» YOUR INSTRUCTIONS: What you return should be the entries, unchanged, without their pictures.

» RECORDS FOR THE EXERCISE:
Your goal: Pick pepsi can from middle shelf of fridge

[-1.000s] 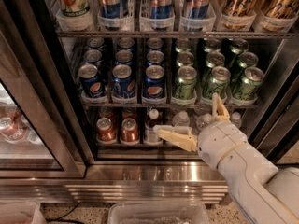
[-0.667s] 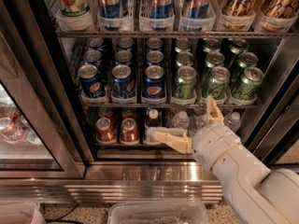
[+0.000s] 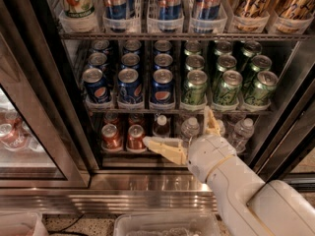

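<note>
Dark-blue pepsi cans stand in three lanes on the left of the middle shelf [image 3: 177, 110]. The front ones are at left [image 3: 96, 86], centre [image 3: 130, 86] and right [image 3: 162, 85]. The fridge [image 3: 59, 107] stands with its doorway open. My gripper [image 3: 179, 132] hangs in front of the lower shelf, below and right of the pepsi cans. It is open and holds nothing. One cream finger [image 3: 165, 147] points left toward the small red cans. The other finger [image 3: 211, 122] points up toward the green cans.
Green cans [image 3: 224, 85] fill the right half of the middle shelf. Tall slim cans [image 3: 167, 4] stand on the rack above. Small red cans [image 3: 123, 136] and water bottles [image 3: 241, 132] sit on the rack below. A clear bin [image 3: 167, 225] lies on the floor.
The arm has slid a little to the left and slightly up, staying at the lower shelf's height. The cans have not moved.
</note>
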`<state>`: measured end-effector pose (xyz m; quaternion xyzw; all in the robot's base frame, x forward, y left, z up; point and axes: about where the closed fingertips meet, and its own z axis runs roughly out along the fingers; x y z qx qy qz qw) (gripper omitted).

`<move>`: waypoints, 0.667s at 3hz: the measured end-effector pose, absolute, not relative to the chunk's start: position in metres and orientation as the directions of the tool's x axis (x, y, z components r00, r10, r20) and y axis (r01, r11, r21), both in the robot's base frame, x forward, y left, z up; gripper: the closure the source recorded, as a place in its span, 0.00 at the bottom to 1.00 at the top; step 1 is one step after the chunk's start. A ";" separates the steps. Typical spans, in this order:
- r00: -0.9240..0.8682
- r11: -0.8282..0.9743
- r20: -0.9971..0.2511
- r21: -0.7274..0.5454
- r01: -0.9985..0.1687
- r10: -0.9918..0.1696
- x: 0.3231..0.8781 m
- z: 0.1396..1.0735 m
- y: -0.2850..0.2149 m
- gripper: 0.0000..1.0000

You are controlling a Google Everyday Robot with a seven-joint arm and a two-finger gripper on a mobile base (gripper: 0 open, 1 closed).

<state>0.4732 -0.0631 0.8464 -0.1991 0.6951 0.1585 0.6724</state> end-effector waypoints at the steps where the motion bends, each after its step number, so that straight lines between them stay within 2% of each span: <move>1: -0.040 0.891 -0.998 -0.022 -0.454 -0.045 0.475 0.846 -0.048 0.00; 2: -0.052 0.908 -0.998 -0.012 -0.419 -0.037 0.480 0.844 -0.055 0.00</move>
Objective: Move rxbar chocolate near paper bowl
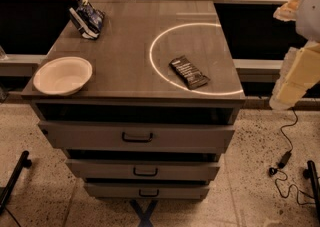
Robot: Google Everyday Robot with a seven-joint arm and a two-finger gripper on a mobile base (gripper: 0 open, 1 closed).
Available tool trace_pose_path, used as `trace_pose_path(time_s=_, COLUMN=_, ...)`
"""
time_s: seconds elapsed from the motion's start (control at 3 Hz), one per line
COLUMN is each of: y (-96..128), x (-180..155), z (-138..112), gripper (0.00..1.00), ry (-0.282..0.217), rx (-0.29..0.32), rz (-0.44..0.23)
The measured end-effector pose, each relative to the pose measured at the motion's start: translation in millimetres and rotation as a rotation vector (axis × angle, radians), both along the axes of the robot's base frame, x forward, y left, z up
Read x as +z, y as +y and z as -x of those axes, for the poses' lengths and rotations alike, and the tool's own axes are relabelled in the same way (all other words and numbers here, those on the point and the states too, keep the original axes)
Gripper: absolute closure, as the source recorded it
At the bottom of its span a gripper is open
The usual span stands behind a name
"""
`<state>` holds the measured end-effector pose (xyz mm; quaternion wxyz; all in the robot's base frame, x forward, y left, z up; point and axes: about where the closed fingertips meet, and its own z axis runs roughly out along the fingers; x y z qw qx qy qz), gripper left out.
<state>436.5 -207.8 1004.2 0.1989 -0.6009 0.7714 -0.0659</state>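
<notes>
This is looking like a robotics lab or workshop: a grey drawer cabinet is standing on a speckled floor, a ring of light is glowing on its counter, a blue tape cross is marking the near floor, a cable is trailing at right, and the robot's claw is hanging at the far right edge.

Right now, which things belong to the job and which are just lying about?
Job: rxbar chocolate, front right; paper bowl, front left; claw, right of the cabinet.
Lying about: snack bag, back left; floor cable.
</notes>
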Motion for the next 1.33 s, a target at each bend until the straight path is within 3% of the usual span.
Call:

» SOLUTION:
Your goal: Pick pepsi can from middle shelf of fridge

[-1.000s] 
[-0.667s] 
[+0.000s] 

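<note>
Dark-blue pepsi cans stand in three lanes on the left of the middle shelf [image 3: 177, 110]. The front ones are at left [image 3: 96, 86], centre [image 3: 130, 86] and right [image 3: 162, 85]. The fridge [image 3: 59, 107] stands with its doorway open. My gripper [image 3: 179, 132] hangs in front of the lower shelf, below and right of the pepsi cans. It is open and holds nothing. One cream finger [image 3: 165, 147] points left toward the small red cans. The other finger [image 3: 211, 122] points up toward the green cans.
Green cans [image 3: 224, 85] fill the right half of the middle shelf. Tall slim cans [image 3: 167, 4] stand on the rack above. Small red cans [image 3: 123, 136] and water bottles [image 3: 241, 132] sit on the rack below. A clear bin [image 3: 167, 225] lies on the floor.
The arm has slid a little to the left and slightly up, staying at the lower shelf's height. The cans have not moved.
</note>
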`<state>`: measured end-effector pose (xyz m; quaternion xyzw; all in the robot's base frame, x forward, y left, z up; point and axes: about where the closed fingertips meet, and its own z axis runs roughly out along the fingers; x y z qx qy qz qw) (gripper omitted).

`<move>`: waypoints, 0.667s at 3hz: the measured end-effector pose, absolute, not relative to the chunk's start: position in metres and orientation as the directions of the tool's x axis (x, y, z components r00, r10, r20) and y axis (r01, r11, r21), both in the robot's base frame, x forward, y left, z up; gripper: the closure the source recorded, as a place in its span, 0.00 at the bottom to 1.00 at the top; step 1 is one step after the chunk's start. A ";" separates the steps. Typical spans, in this order:
- r00: -0.9240..0.8682
- r11: -0.8282..0.9743
- r20: -0.9971..0.2511
- r21: -0.7274..0.5454
- r01: -0.9985..0.1687
- r10: -0.9918..0.1696
- x: 0.3231..0.8781 m
- z: 0.1396..1.0735 m
- y: -0.2850..0.2149 m
- gripper: 0.0000..1.0000

You are controlling a Google Everyday Robot with a seven-joint arm and a two-finger gripper on a mobile base (gripper: 0 open, 1 closed).

<state>0.4732 -0.0631 0.8464 -0.1991 0.6951 0.1585 0.6724</state> end-effector waypoints at the steps where the motion bends, each after its step number, so that straight lines between them stay within 2% of each span: <move>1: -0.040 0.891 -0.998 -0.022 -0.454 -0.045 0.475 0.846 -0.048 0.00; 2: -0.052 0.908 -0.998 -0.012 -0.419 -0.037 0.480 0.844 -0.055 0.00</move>
Objective: Move rxbar chocolate near paper bowl
Robot: Google Everyday Robot with a seven-joint arm and a two-finger gripper on a mobile base (gripper: 0 open, 1 closed).
Available tool trace_pose_path, used as `trace_pose_path(time_s=_, COLUMN=_, ...)`
"""
time_s: seconds elapsed from the motion's start (control at 3 Hz), one per line
COLUMN is each of: y (-96..128), x (-180..155), z (-138..112), gripper (0.00..1.00), ry (-0.282..0.217), rx (-0.29..0.32), rz (-0.44..0.23)
The measured end-effector pose, each relative to the pose measured at the motion's start: translation in millimetres and rotation as a rotation vector (axis × angle, radians), both along the axes of the robot's base frame, x forward, y left, z up
Read x as +z, y as +y and z as -x of those axes, for the poses' lengths and rotations alike, and the tool's own axes are relabelled in the same way (all other words and numbers here, those on the point and the states too, keep the original axes)
Gripper: absolute closure, as the source recorded it
At the bottom of its span a gripper is open
The usual span stands behind a name
"""
`<state>` holds the measured end-effector pose (xyz mm; quaternion wxyz; all in the robot's base frame, x forward, y left, z up; point and axes: about where the closed fingertips meet, and its own z axis runs roughly out along the fingers; x y z qw qx qy qz), gripper left out.
<state>436.5 -207.8 1004.2 0.1989 -0.6009 0.7714 -0.0659</state>
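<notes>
This is looking like a robotics lab or workshop: a grey drawer cabinet is standing on a speckled floor, a ring of light is glowing on its counter, a blue tape cross is marking the near floor, a cable is trailing at right, and the robot's claw is hanging at the far right edge.

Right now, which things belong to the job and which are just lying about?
Job: rxbar chocolate, front right; paper bowl, front left; claw, right of the cabinet.
Lying about: snack bag, back left; floor cable.
</notes>
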Motion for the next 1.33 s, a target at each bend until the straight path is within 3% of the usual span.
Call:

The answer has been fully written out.